Figure 13-8. Database Source and Beans Location page of the New File wizard for the CMP Entity Beans from Database template


Figure 13-9. Select Database Tables page of the New File wizard for the CMP Entity Beans from Database template


If the Generate Finder Methods for CMP Fields checkbox is selected, a singleargument finder method, along with the corresponding EJBQL query for selecting the collection of entity beans matching the input parameter, is generated for each CMP field.

Selecting the Add CMR and CMP Fields to the Local Interface checkbox will generate a method in the local interface for each CMP and relationship field. This typically is used in conjunction with the transfer object and transfer-object assembler pattern from a session facade to create domain objects based on entity beans. The transfer objects are standard serializable Java classes that represent the data and can be used outside of Java EE components. The transfer object assembler typically is a Java class that can create transfer objects (from an entity bean, in this case). A session facade typically is used to provide a coarse-grained set of services. A session facade can encapsulate entity bean access and reduce coupling (and increase performance) for clients.

The second step of the wizard selects the set of tables to include in the generation.

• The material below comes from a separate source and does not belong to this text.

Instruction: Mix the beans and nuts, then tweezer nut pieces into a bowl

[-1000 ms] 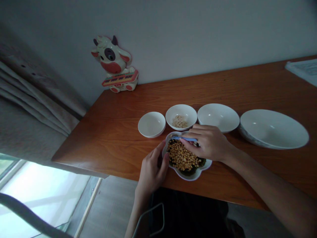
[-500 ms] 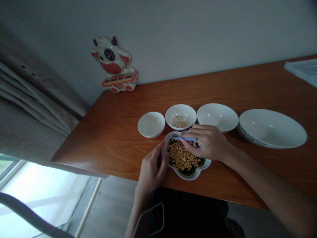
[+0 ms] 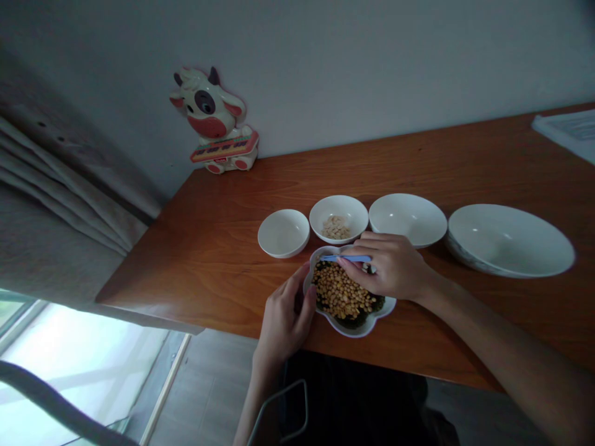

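right grip (image 3: 388,266) pinches blue tweezers (image 3: 346,258), their long axis lying crosswise over the far rim of the flower dish (image 3: 348,328), tips pointing left above the beans (image 3: 341,294). left hand (image 3: 286,313) cups the dish's left edge on the table (image 3: 209,248). the bowl with pale seeds (image 3: 338,217) sits just beyond.

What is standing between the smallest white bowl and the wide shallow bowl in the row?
In the head view, a bowl holding pale beans stands between the smallest bowl and the shallow bowl.
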Available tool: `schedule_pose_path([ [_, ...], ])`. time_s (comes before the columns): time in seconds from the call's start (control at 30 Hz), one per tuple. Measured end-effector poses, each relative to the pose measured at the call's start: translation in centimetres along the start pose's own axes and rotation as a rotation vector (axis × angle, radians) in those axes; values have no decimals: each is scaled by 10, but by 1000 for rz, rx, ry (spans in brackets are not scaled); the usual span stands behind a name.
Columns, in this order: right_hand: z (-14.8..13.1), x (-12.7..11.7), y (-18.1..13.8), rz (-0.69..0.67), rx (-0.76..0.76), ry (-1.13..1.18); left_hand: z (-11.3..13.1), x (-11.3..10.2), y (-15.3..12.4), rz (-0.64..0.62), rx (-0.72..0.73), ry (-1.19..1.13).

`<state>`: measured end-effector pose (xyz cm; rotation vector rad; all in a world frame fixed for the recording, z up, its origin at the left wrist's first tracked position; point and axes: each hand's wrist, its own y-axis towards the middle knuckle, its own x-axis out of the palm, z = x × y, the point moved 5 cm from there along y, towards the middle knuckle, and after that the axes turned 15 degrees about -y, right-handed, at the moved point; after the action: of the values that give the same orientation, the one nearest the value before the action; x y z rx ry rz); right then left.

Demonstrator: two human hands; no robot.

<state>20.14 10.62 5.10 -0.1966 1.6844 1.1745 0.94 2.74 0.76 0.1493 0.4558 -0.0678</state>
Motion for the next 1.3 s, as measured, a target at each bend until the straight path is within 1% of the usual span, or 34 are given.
schedule_pose_path([
  [0.17, 0, 1, -1, 9, -2, -10, 0, 0, 0, 4, -10, 4],
  [0.47, -1, 3, -1, -19, -10, -16, -1, 0, 0, 8, -9, 11],
  [0.63, -3, 0, 2, 12, -42, -8, -3, 0, 0, 10, -5, 10],
  [0.83, -2, 0, 0, 45, -35, -1, -2, 0, -1, 10, -8, 11],
  [1.07, -2, 1, -1, 36, -33, -8, -4, 0, -1, 16, -4, 19],
  [1.3, -3, 0, 1, 29, -31, -23, 0, 0, 0, 13, -5, 23],
])
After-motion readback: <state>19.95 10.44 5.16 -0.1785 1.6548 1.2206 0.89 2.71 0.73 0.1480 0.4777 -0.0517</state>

The wizard will perform transitive closure (based on foreign key constraints) to ensure that relationships are generated. The most common scenario is to select a group of logically related beans to generate CMP beans for a single module.

After you select all the tables you need, the IDE will create a set of CMP beans, one per table selected (and maybe others that are part of the transitive closure of the foreign keys/primary keys of the selected table). The Sun Java System Application Server mapping will be correctly configured. You can still modify it to from the sun-ejb-jar.xml/sun-cmp-mapping.xml visual editor, as shown in Figure 13-10.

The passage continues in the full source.